Omar Sy, c’est une joie de vivre qui transpire à l’écran. Mais aussi des convictions fermement ancrées. «Je ne fais pas de politique, je raconte des histoires», disait-il en 2016. Depuis, il donne de plus en plus de la voix, notamment contre le sort des réfugiés rohingyas, musulmans comme lui, ou les violences policières. En mai, il manifestait avec Black Lives Matter à Los Angeles. «Je crie aussi le nom d’Adama Traoré, qui, en France, le 19 juillet 2016, a perdu la vie de la même façon que George Floyd», poste-t-il sur Instagram.
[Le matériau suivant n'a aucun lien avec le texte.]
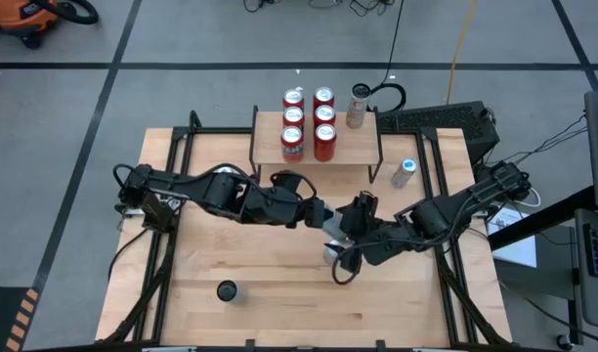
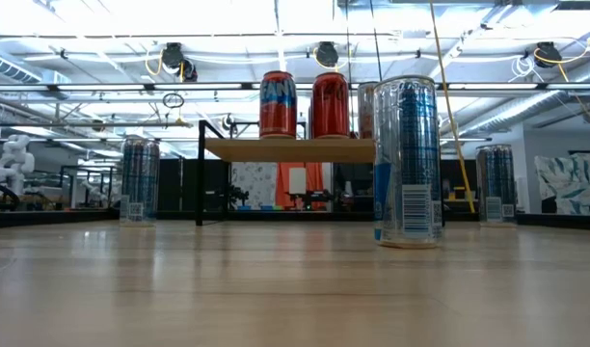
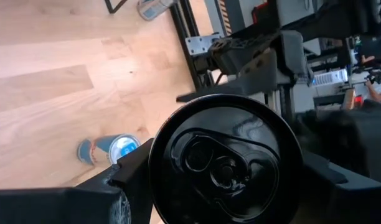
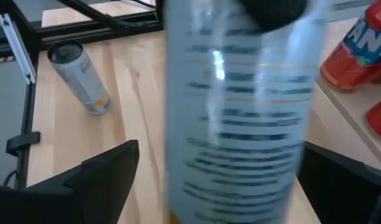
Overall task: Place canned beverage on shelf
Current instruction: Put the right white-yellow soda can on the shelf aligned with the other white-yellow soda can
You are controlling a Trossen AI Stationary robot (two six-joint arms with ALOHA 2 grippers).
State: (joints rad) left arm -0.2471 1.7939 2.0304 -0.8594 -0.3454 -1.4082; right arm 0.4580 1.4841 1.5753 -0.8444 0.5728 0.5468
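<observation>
The left end effector (image 1: pixel 320 214) sits near the middle of the tabletop (image 1: pixel 270 284), its fingers (image 3: pixel 125 171) pinching a can (image 3: pixel 225 158) by the sides just below the black top; the can stands upright on the tabletop, well in front of the shelf (image 1: pixel 350 147). The right end effector (image 1: pixel 350 227) is close against the left one at the same can, its fingers (image 4: pixel 106 168) spread wide on either side of the can body without pressing it. In the low view this can (image 2: pixel 407 162) stands on the wood, nearer the camera than the shelf and off its right end. The shelf stands at the far edge of the tabletop and carries six red cans (image 1: pixel 309 122) in two rows over its left part, with its right part bare. A grey can (image 1: pixel 358 106) stands at the shelf's far right corner. A blue-topped can (image 1: pixel 405 172) stands on the tabletop right of the shelf, and a dark-topped can (image 1: pixel 226 290) stands alone near the front left.
</observation>
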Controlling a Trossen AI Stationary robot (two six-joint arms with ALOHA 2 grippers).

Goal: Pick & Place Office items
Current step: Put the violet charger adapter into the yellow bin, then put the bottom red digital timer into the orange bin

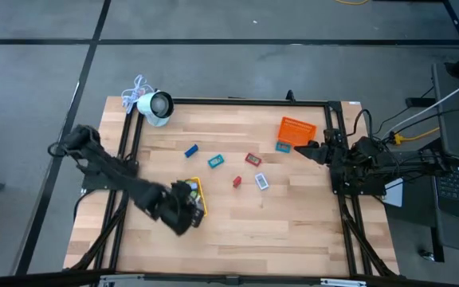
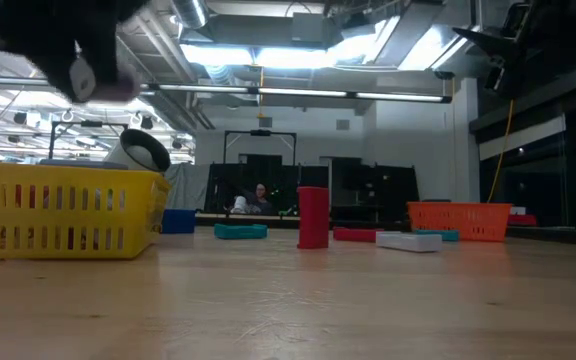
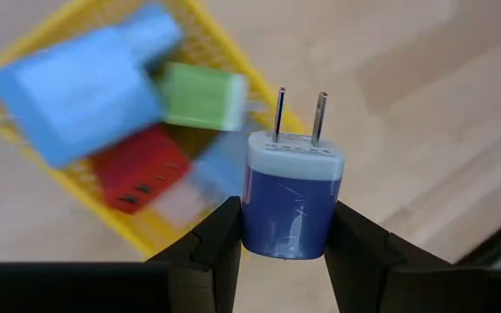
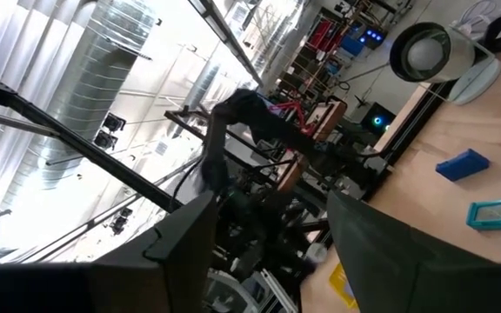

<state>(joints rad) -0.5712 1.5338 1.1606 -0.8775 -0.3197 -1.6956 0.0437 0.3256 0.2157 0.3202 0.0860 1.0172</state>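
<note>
My left gripper (image 3: 283, 217) hangs above the yellow tray (image 1: 200, 196), shut on a blue wall charger (image 3: 287, 204) that has a white face and two metal prongs. Below it, the tray (image 3: 133, 228) holds a light blue piece (image 3: 81, 87), a green one (image 3: 201, 96) and a red one (image 3: 137, 174). On the wood lie a blue piece (image 1: 190, 150), a teal one (image 1: 216, 161), two red ones (image 1: 253, 159) (image 1: 237, 182), a pale one (image 1: 261, 182) and a blue one (image 1: 283, 146). My right gripper (image 1: 313, 150) waits open by the orange tray (image 1: 297, 130). My left gripper pinches the blue charger's body (image 3: 268, 230) between its two fingers, one finger (image 3: 220, 239) on each flat side. The prongs (image 3: 298, 113) point away from the wrist. The charger is lifted clear above the yellow tray.
A white round device with a cord (image 1: 156, 106) sits at the far left corner of the table. The orange tray (image 2: 458, 220) stands far right. A black frame rims the table. Bare wood lies along the near edge.
</note>
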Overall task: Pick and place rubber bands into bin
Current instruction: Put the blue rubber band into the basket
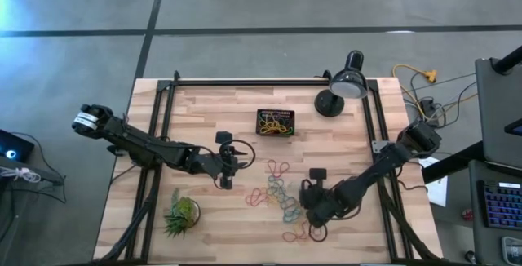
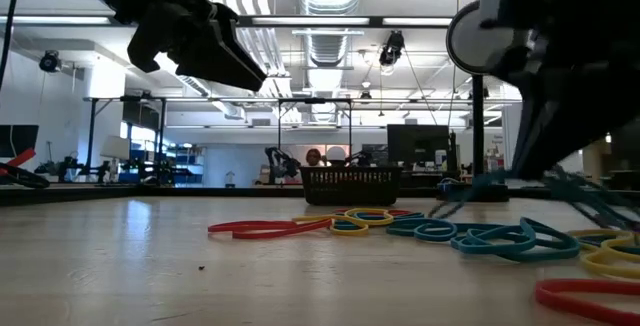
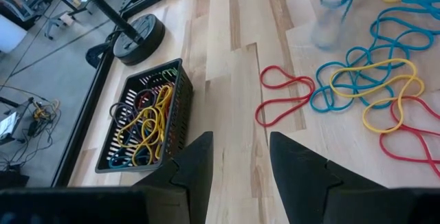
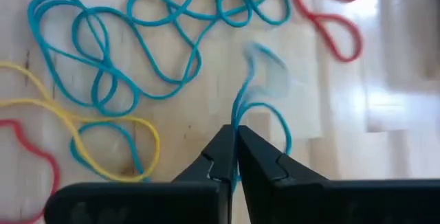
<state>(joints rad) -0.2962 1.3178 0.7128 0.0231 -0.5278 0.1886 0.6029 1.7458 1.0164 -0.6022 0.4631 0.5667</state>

Cela lui vaut l’inimitié de l’extrême droite et notamment de Marion Maréchal, qui l’a attaqué la semaine dernière: «A part dire merci (à la France), je ne sais pas ce qu’il devrait dire.»
L’acteur, lui, entend rester fidèle à sa ligne de conduite: «Ne pas décevoir mes proches, (...) rester le même à leurs yeux.» «Je suis si fière de vous deux», a posté sa femme la semaine dernière, pour les 43 ans de l’acteur et les 20 ans de leur aînée. Message reçu.